Problem requirements:
Which lines below contain the word "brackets"? Copy each of them.

Working data:

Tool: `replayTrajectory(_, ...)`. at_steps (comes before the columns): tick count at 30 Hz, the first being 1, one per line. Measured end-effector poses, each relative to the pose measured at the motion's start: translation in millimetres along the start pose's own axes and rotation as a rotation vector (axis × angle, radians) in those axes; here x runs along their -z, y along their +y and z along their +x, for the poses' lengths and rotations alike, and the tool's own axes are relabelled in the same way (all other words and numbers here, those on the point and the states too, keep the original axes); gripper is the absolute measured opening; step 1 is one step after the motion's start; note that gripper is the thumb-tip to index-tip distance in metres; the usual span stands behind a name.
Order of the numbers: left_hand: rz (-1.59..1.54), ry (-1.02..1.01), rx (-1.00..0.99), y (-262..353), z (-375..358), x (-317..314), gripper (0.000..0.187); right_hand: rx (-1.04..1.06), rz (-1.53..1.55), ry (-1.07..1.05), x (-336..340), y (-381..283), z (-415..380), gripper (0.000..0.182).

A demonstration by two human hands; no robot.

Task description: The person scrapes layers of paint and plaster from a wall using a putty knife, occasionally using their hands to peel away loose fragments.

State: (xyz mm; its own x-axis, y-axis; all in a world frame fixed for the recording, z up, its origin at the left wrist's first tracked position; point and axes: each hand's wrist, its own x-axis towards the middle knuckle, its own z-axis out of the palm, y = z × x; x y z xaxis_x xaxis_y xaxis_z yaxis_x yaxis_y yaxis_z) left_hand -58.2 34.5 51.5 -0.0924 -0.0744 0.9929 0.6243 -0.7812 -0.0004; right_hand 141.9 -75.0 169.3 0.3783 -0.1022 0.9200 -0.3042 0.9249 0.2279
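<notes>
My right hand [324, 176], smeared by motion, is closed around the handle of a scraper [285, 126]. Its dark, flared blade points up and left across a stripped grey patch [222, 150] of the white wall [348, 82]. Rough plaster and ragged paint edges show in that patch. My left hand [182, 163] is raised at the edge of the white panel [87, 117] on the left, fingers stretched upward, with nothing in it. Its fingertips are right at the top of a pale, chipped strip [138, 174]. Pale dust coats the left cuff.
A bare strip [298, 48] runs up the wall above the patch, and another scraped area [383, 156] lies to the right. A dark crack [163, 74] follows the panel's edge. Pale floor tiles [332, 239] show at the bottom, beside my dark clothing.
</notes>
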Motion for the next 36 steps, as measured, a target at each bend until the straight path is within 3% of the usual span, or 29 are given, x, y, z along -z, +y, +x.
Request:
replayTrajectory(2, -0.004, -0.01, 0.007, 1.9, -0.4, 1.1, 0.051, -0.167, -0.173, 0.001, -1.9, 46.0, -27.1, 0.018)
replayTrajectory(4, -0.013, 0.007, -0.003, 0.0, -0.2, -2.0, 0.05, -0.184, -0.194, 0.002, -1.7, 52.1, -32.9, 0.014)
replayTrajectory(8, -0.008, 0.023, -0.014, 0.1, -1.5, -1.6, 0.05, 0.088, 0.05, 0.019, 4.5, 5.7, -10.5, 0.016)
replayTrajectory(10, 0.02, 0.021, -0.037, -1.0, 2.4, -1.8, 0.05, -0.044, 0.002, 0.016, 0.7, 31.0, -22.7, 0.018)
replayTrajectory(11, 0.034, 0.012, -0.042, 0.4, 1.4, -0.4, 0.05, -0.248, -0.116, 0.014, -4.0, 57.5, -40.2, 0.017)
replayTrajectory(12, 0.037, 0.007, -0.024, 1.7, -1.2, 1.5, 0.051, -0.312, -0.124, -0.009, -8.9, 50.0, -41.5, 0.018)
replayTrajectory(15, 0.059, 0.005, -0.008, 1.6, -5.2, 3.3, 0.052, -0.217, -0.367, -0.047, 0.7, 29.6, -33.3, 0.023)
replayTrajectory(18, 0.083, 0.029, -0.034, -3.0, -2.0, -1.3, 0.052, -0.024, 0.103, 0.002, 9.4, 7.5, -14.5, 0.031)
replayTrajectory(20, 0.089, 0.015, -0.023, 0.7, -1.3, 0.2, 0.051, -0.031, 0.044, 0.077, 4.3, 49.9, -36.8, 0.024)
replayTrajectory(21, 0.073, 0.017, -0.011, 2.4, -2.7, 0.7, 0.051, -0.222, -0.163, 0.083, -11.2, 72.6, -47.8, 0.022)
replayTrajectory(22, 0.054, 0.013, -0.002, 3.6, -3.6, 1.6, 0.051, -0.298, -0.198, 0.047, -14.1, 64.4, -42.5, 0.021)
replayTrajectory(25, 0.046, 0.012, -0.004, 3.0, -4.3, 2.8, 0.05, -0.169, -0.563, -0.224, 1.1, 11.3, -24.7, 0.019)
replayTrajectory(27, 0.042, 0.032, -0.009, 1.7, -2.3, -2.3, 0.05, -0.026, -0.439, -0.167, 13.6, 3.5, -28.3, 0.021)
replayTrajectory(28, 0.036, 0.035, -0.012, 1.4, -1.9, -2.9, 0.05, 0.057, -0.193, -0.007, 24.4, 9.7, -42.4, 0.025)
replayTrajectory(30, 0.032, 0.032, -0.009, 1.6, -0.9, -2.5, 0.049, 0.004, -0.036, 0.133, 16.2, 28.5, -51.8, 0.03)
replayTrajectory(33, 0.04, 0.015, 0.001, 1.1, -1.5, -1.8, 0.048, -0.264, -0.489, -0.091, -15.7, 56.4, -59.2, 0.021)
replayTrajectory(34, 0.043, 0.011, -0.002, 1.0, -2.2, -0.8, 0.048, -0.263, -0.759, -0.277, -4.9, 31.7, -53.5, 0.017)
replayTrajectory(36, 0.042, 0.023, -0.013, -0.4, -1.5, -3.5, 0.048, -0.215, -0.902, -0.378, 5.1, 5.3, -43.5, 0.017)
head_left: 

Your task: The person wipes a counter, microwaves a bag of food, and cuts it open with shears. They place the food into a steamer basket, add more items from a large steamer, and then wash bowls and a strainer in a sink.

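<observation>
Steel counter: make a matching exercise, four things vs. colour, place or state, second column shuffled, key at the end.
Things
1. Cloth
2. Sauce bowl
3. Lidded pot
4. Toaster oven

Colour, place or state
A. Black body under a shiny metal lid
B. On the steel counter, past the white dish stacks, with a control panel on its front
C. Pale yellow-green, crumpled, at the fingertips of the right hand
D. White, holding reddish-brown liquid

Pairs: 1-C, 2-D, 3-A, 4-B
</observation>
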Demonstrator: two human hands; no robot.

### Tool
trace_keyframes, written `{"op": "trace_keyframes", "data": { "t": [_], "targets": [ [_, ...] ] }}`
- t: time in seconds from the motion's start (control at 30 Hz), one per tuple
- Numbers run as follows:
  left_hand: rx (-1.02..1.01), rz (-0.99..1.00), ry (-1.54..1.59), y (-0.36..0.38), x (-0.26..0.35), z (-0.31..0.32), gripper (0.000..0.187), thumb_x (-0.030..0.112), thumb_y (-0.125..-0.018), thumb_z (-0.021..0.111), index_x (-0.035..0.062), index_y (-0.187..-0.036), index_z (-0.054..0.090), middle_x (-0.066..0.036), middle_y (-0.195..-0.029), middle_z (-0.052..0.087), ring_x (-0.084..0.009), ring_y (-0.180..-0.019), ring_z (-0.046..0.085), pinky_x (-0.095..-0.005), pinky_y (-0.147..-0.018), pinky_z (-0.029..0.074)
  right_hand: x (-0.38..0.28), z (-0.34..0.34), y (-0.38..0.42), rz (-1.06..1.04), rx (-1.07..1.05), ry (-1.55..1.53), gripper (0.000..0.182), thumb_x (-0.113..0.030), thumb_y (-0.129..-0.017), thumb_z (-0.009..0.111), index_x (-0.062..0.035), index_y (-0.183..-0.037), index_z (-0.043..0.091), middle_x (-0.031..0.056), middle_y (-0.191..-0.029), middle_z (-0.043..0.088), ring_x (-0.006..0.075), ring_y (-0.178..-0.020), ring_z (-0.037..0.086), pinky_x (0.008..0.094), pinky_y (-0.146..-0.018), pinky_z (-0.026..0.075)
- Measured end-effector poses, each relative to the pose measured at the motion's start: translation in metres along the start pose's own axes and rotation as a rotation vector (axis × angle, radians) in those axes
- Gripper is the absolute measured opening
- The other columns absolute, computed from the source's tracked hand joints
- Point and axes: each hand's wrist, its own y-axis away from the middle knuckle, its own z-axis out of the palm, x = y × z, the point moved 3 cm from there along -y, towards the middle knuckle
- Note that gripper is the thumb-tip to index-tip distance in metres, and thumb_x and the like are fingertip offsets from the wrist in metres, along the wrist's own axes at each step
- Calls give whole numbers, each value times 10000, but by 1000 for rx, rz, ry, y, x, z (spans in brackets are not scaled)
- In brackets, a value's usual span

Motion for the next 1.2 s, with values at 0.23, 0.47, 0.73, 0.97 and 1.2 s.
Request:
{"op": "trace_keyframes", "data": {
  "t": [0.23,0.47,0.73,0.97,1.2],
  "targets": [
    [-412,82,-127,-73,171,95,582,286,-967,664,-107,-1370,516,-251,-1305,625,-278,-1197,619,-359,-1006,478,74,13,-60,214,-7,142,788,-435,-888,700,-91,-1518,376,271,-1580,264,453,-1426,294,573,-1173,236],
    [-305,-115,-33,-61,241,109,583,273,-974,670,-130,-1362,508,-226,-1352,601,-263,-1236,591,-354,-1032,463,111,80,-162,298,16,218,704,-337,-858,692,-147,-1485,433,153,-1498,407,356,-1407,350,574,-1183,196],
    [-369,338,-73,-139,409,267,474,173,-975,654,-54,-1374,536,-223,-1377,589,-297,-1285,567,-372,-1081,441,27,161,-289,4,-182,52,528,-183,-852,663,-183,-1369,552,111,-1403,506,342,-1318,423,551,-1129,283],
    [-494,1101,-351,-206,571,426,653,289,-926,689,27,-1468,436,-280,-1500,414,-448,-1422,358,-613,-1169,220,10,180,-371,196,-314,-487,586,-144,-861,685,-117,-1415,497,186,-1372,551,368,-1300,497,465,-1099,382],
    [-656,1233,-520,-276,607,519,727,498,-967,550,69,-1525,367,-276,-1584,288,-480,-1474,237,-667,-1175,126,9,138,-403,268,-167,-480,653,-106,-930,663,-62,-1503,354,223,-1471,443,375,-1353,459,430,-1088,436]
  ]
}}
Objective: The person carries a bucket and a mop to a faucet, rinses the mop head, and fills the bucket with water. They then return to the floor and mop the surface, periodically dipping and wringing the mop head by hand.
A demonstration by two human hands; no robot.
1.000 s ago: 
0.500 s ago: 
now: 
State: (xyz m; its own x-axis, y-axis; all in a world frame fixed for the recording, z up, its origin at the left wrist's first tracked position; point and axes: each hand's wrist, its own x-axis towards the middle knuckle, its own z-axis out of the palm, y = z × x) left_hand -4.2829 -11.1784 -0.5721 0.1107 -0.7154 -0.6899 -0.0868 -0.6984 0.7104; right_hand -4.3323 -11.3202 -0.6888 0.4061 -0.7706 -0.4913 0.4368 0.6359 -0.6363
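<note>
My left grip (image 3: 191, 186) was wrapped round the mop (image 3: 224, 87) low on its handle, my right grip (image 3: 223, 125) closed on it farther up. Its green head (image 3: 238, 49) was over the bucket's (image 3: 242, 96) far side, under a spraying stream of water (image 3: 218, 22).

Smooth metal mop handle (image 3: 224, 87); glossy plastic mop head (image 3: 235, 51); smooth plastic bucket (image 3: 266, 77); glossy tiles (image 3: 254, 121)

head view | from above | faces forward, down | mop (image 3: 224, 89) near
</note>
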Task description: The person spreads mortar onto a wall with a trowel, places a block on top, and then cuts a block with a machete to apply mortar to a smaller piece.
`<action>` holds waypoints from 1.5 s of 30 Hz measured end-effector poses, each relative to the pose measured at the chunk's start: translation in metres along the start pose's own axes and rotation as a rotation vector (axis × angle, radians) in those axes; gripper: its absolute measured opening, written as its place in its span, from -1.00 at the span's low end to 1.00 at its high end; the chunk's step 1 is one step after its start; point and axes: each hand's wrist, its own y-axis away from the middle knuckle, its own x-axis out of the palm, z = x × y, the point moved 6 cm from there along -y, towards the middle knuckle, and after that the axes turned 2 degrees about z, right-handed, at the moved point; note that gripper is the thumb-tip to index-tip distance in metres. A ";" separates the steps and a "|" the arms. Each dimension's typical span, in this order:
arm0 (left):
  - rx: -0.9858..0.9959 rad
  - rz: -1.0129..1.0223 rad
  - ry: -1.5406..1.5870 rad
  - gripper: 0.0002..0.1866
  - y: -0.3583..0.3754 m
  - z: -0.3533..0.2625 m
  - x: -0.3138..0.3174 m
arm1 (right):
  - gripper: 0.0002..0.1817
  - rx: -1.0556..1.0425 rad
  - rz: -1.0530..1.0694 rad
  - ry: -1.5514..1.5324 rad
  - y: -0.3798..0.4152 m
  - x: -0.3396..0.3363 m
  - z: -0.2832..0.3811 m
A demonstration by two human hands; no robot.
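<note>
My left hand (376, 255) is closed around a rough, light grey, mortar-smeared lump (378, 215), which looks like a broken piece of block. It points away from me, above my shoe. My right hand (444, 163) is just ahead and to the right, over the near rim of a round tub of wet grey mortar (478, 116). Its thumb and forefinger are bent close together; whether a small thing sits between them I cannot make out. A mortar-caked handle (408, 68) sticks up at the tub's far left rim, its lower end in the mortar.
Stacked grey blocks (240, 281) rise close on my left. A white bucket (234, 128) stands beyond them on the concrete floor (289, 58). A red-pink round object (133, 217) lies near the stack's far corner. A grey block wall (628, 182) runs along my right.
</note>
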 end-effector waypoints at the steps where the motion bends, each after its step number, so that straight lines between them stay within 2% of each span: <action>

Answer space:
- Calls give whole numbers, each value times 10000, but by 1000 for rx, rz, ry, y, x, z (spans in brackets are not scaled)
- In brackets, a value's usual span

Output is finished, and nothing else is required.